The name and address of the office that administers FERPA are:
Family Policy Compliance Office
U.S. Department of Education
400 Maryland Avenue, SW
Washington, DC 20202
* A school official is a person employed by the University in an administrative, supervisory, academic or research, or support staff position (including security and student health personnel); a person or company with whom the University has contracted (including attorneys, auditors, collection agency, the National Student Clearinghouse); a person serving on the Board of Governors; or a student serving on an official committee or assisting another school official in performing his or her tasks.
**Parental or Third Party Access to Academic Records
All academic information is sent directly to students. Therefore, parents should establish communication with their sons and daughters if they wish to be informed about their students’ schedule and academic progress. Under FERPA, parents of Nebraska Wesleyan students may request in writing and receive their son or daughter’s grade information if the student has granted NWU authorization or after providing proof that the student is a dependent and is claimed as a tax exemption. Also, a student may grant a parent (or other third party) access to his/her academic and financial records through his/her WebAdvisor account.

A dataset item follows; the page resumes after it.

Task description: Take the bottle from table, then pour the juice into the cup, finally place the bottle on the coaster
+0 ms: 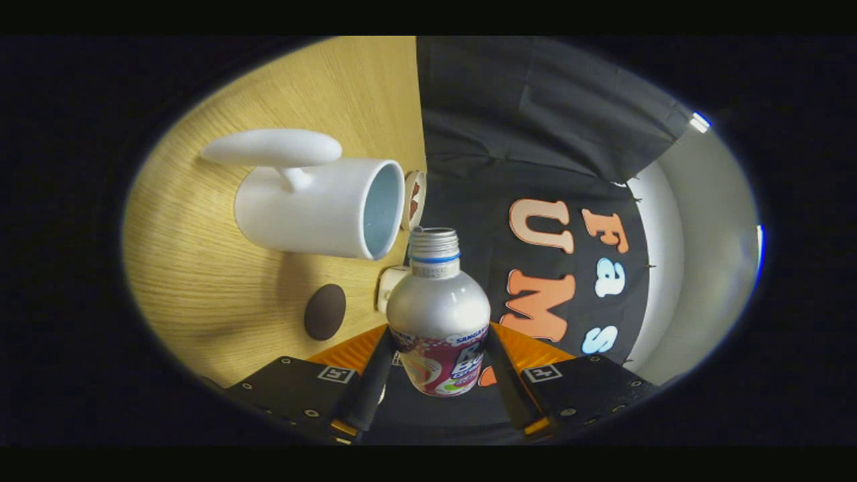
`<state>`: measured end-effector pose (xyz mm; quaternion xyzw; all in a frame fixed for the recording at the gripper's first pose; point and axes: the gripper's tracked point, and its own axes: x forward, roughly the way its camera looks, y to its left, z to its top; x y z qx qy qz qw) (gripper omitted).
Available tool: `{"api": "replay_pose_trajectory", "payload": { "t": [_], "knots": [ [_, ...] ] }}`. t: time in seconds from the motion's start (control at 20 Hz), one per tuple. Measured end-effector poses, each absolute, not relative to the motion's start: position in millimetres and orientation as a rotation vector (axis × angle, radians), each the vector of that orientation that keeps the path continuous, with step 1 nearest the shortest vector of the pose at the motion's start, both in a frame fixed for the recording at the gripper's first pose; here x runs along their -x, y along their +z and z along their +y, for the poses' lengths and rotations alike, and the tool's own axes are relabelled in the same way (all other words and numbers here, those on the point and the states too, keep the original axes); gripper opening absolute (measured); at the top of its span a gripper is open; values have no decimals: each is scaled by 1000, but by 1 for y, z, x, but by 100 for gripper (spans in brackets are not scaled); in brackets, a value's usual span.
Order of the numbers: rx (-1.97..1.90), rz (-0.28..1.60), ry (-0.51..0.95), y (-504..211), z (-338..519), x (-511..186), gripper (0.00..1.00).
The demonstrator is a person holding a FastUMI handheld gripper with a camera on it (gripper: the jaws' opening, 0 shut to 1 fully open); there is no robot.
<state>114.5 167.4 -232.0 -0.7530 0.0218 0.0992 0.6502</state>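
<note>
I've got the gripper (pixel 438 361) clamped on the bottle (pixel 438 314), rolled sideways so its open neck lines up with the cup (pixel 321 207) for pouring; coaster (pixel 325 311) waits nearby.

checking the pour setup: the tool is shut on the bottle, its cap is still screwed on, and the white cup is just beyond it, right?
Not quite: the bottle has no cap, its threaded mouth is open. The gripper view shows it. The tool is shut on it, with the white cup just beyond.
</note>
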Motion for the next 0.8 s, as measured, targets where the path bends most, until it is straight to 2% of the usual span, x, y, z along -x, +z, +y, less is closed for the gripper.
{"api": "replay_pose_trajectory", "payload": {
  "t": [0.8],
  "knots": [
    [1761,16,213,-219,168,-122,76]
  ]
}}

Assessment of Student Learning
As part of its stated mission regarding excellence in education, Nebraska Wesleyan University is committed to assessing the degree to which students attain the institution’s educational goals. The faculty and staff may require students to participate in a variety of assessment activities that will help determine the extent to which these goals are being met. Assessment activities may include, but are not limited to, standardized testing, placement tests, surveys, portfolios of student work, group or individual interviews, or classroom research. Results are used to inform the process of teaching and learning, to shape the design and implementation of programs and curricula, and to describe and enrich the student experience at Nebraska Wesleyan University.
Student Right-to-Know Act
In accordance with the Student Right-to-Know Act of 1993, Nebraska Wesleyan’s student persistence/graduation rates are available for disclosure to current and prospective students, employees, and interested community members. See the Registrar’s Office for this information.
Teacher Certification Pass Rate
Title II of the Higher Education Act (HEA) requires institutions with a teacher preparation program enrolling students receiving federal assistance under the HEA to provide information regarding the pass rate of program completers on assessments required by the state for teacher licensure or certification, the statewide pass rate on those assessments, and other basic information on the institution’s teacher preparation program.

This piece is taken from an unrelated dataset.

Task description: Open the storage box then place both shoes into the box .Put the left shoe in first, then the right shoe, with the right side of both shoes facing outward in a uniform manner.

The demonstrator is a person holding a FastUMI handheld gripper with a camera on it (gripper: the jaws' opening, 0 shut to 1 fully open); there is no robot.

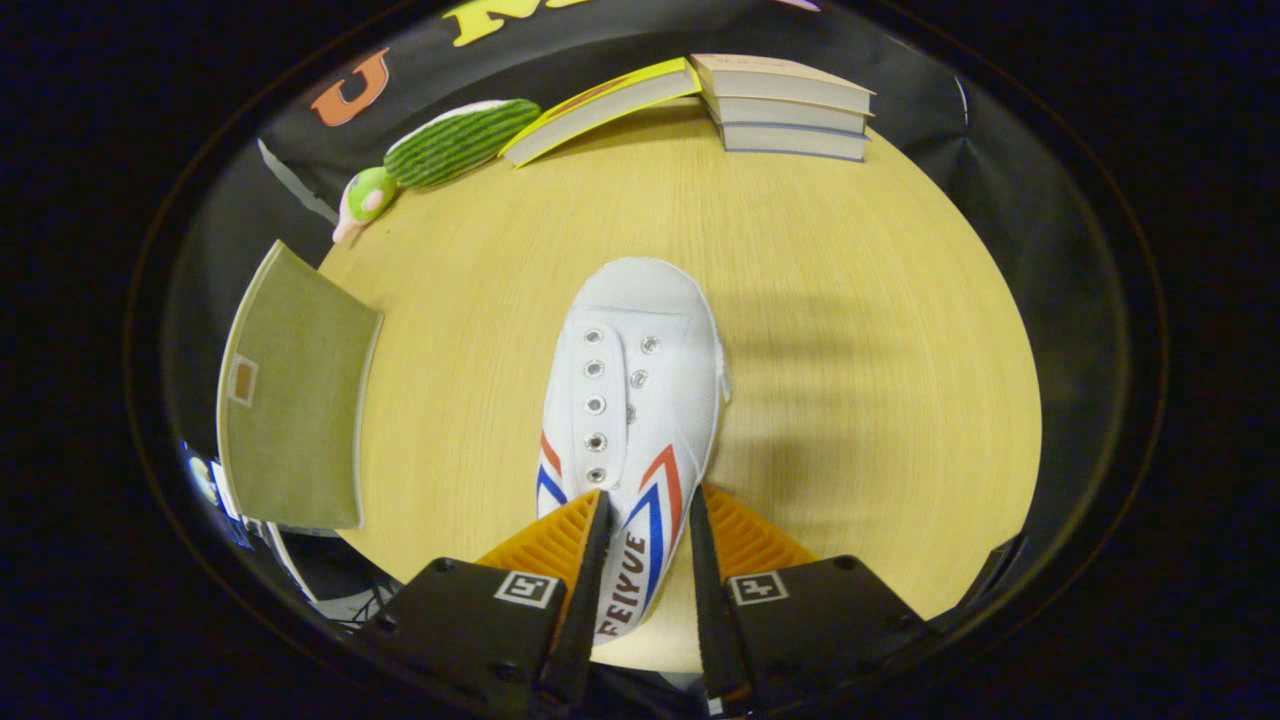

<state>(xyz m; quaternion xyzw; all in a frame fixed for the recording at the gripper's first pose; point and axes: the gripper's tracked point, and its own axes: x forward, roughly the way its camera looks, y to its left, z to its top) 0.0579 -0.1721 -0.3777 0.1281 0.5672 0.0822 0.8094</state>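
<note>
White shoe (632,400), red-blue chevron stripes

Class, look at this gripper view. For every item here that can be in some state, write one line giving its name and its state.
Gripper: fingers on either side of the shoe's heel end; whether both press on it cannot be told.
White shoe: sole down on the table, toe pointing away, unlaced.
Olive panel: angled up beside the table's edge.
Stacked books: closed, lying flat.
Yellow book: closed, leaning on the stack.
Green plush toy: lying on its side.
</note>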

Please contact the Education Department (Smith-Curtis 130) for this information.
The Code of Student Conduct states that students found to have engaged in academic dishonesty, which encompasses such activities as cheating, plagiarism, unauthorized collaboration, misrepresentation, and bribery, are subject to disciplinary sanctions. (See Article V of the Code of Student Conduct for a comprehensive listing of misconduct that is subject to disciplinary sanctions, as well as relevant terms and definitions.)

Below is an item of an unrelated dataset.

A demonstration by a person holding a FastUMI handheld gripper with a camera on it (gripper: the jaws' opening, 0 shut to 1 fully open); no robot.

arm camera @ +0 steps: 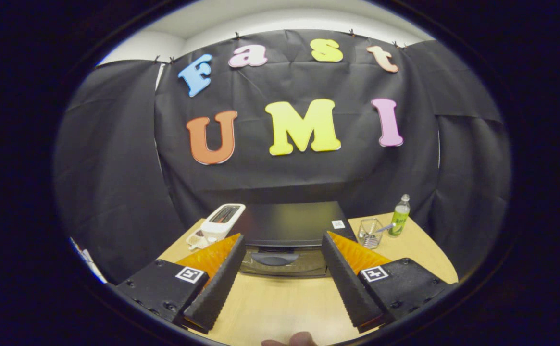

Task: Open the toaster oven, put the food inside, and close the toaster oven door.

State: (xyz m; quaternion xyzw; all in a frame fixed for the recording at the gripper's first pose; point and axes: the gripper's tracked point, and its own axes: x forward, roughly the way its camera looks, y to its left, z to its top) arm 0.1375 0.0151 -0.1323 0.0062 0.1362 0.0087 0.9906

Faculty members have full authority in determining the action to be taken in cases of academic dishonesty. In addition to implementing the statements of the course syllabus addressing academic dishonesty, faculty may file a Report of Academic Dishonesty with the Registrar, or file a complaint with the Student Conduct System. If a Report of Academic Dishonesty is filed, a first report on a student prompts no further action. However, if a second report for a student is filed, a formal complaint is submitted against the student with the Student Conduct System. Any report after a second will launch another complaint. Complaints submitted to Student Conduct System prompt a formal judicial investigation.